Is there a difference in cheating pattern for boys and girls?
Ratnesh claims that the cheating would not have been so large scale if more boys and less girls were taking their Class 10 exam at the centre. Reason? The Bihar government gives Rs 10,000 to every girl who clears matriculation with a first class, and also helps in their recruitment.
"Since the government has been recruiting women in a large way, even husbands coax their wives to give the matriculation exams," he adds.
Is there a power-play involved?
Baidyanath Prasad, a superintendant at the centre, told The Indian Express, "We cannot blame students alone. A gazetted officer once gave me a chit ahead of an exam paper valuation and said it was the roll number of someone close to a political leader."

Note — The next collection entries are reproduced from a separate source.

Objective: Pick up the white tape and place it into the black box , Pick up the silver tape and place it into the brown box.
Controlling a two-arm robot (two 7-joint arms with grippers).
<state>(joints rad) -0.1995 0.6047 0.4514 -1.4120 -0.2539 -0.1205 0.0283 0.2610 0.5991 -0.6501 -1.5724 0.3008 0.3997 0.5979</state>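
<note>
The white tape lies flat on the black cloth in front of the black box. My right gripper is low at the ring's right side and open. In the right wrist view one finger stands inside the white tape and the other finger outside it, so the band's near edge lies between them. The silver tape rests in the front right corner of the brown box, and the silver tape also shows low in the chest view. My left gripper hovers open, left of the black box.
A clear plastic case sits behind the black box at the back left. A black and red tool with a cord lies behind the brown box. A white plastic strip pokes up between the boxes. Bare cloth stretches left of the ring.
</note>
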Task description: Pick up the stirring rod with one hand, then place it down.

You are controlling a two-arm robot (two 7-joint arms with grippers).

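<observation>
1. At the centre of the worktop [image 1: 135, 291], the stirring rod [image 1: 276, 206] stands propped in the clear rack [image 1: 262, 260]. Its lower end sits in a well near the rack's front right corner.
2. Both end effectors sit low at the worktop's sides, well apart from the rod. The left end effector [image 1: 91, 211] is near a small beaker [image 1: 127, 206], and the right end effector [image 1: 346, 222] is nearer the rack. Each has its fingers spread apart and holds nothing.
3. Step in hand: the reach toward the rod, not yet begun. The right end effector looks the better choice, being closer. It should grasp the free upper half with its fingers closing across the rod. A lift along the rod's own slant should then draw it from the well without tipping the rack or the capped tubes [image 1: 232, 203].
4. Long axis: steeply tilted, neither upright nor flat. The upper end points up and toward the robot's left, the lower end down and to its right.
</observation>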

And the most baffling question, how was it done?
There was a proper system adopted to execute this mass cheating. And as everything else in the country, those putting in that extra 'effort' got paid.
"Eyewitnesses say youngsters scaling up the walls of the Vidya Niketan asked students to spell out what questions they wanted answered. They shouted the same down to waiting parents, who tied money and the relevant page torn from an exam guide book to the end of a rope the boys threw down. The going rate was Rs 50 for the third floor, Rs 40 for the second and so on," Indian Express reports.